Federal law prohibits manufacturers from offering charity drugs to patients who are eligible for Medicare or Medicaid. As a result, most manufacturers are now requiring pharmacies to reassign within six months every bulk replacement product originally intended for patients who later became eligible for Medicare or Medicaid to another patient eligible for the PAP, Nguyen said. This is because the drug makers worry about hefty fines if the drugs end up in the hands of already-covered patients, he said.

So any communication from the federal government easing manufacturer concerns over potential problems associated with their charity programs will help pharmacists and patients on the ground, Nguyen said.

Risks are small, OIG says

In its July opinion, the OIG scrutinized a bulk PAP program proposed by a leading manufacturer to determine whether it would pose legal risks.

The agency concluded that there was little risk the company would use the PAP to make hospitals favor its products over those of other manufacturers because hospitals participating in the program would not be chosen based on the size or type of drug orders they place. The fact that the PAP would serve outpatients only and that hospitals and prescribing physicians would receive no financial compensation also prevented kickback risks, the OIG wrote.

The agency also noted that the PAP program would provide drugs to needy patients at hospitals that may not have the manpower or time to help such patients apply to individual PAP programs. Also known as traditional PAPs, such programs require patients to apply for charity help directly from the manufacturer, a cumbersome paperwork process that many patients are unable to complete on their own.

Drug maker: “We’re pleased.”

No surprisingly, manufacturers with well-established PAP programs also welcomed the fact that there’s now a legal opinion in place to justify their activities.

“We were pleased with the OIG opinion on bulk PAP programs,” said Jennifer McGovern, AstraZeneca’s manager of patient assistance programs. “Having a bulk PAP program ourselves, we know how important they are in getting patients the medicines they need.”

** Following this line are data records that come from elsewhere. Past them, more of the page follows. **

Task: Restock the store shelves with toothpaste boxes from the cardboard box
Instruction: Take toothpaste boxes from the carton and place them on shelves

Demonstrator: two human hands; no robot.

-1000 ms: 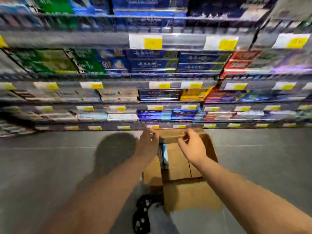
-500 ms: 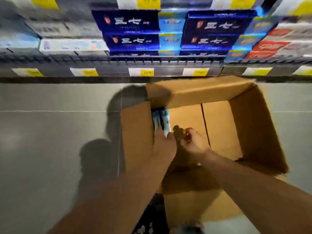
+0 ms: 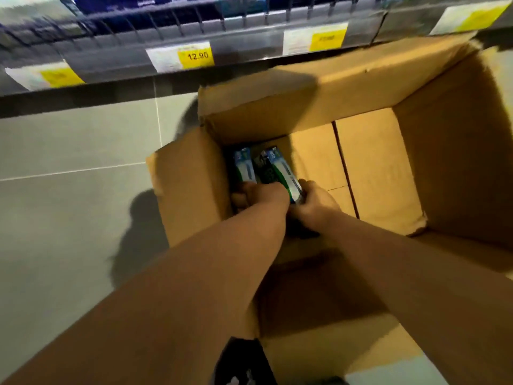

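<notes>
An open cardboard box (image 3: 458,162) stands on the floor below me, flaps up. Against its left inner wall stand green, white and blue toothpaste boxes (image 3: 277,168), another toothpaste box (image 3: 243,165) to their left. Both my hands are down inside the box. My left hand (image 3: 261,194) grips the near ends of the toothpaste boxes from the left. My right hand (image 3: 316,204) closes on the same bundle from the right. The boxes' lower ends are hidden by my hands.
The bottom shelf edge (image 3: 249,48) runs across the top, with yellow price tags, one reading 12.90 (image 3: 180,56). Blue packages sit behind its wire fence. Grey tiled floor (image 3: 69,204) lies to the left. A dark shoe (image 3: 244,362) shows at the bottom.
My view dropped from the shelves down into the cardboard box. Both hands moved from the box's top flap down inside and closed on the toothpaste boxes at the left wall.
</notes>
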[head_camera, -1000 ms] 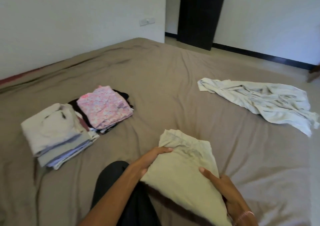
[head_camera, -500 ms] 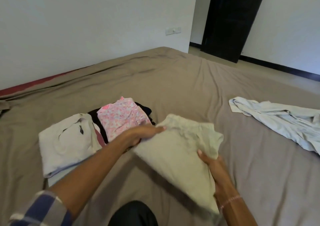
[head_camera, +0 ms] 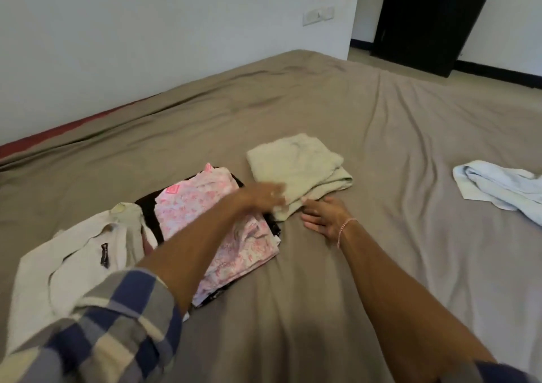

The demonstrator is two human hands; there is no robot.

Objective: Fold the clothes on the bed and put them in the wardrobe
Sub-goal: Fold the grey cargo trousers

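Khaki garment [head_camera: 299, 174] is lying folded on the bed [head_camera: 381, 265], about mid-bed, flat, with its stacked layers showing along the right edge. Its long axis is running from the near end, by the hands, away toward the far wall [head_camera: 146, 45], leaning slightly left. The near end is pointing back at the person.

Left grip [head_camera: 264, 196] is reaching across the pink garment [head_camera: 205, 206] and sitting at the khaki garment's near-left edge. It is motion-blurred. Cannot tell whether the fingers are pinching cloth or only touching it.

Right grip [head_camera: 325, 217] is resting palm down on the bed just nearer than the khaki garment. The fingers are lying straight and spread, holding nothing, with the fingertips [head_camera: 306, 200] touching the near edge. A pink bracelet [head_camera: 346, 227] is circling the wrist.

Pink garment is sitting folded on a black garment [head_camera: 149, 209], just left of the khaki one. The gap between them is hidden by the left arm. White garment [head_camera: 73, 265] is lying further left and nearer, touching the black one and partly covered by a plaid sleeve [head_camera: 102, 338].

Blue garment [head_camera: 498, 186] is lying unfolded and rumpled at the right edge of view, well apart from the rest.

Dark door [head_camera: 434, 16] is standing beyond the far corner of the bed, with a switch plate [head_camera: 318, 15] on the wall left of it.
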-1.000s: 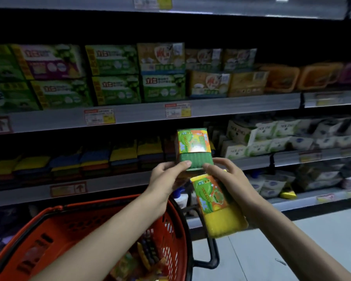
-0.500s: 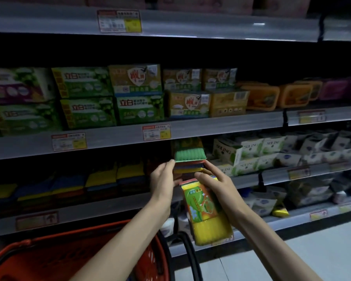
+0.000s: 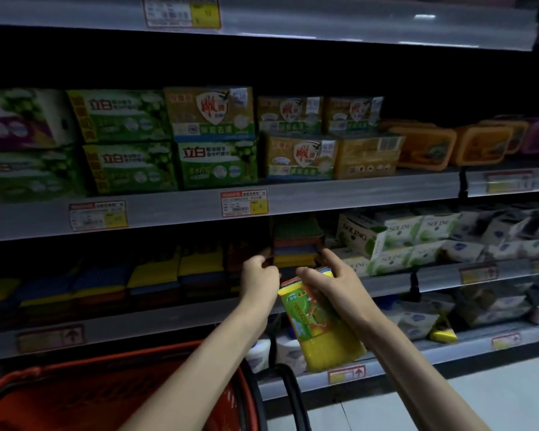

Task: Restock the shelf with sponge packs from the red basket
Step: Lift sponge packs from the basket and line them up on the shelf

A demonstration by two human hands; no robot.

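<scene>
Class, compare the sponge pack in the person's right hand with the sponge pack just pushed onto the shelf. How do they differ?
The held pack hangs tilted in front of the shelf, gripped by the right hand; the shelved pack lies flat in shadow. The held pack shows its printed label and a yellow sponge; the shelved pack shows stacked edges, green on top. The left hand is at the shelved pack's side. Both are multicoloured sponge packs.

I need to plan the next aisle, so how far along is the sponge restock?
Done: one pack sits on the stack on the shelf, the left hand at its edge. In hand: the right hand holds a yellow pack, not yet shelved. Left: that pack, plus whatever remains in the red basket, whose contents are out of view.
</scene>
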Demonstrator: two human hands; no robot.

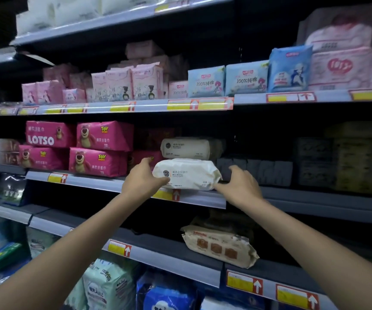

Some estimates have shown that bulk PAP programs cost health care providers 80 percent less in paperwork and staff resources than do traditional, or individual, PAP programs. That’s according to John Doster, senior vice president and managing director of the Franklin Group, which administers traditional and institutional patient assistance programs along with reimbursement programs for large manufacturers.

They also benefit patients who can access drugs immediately with a bulk PAP, compared with traditional PAPs that can take between two and four weeks to process patient applications, depending on the manufacturer and its particular rules, Doster said.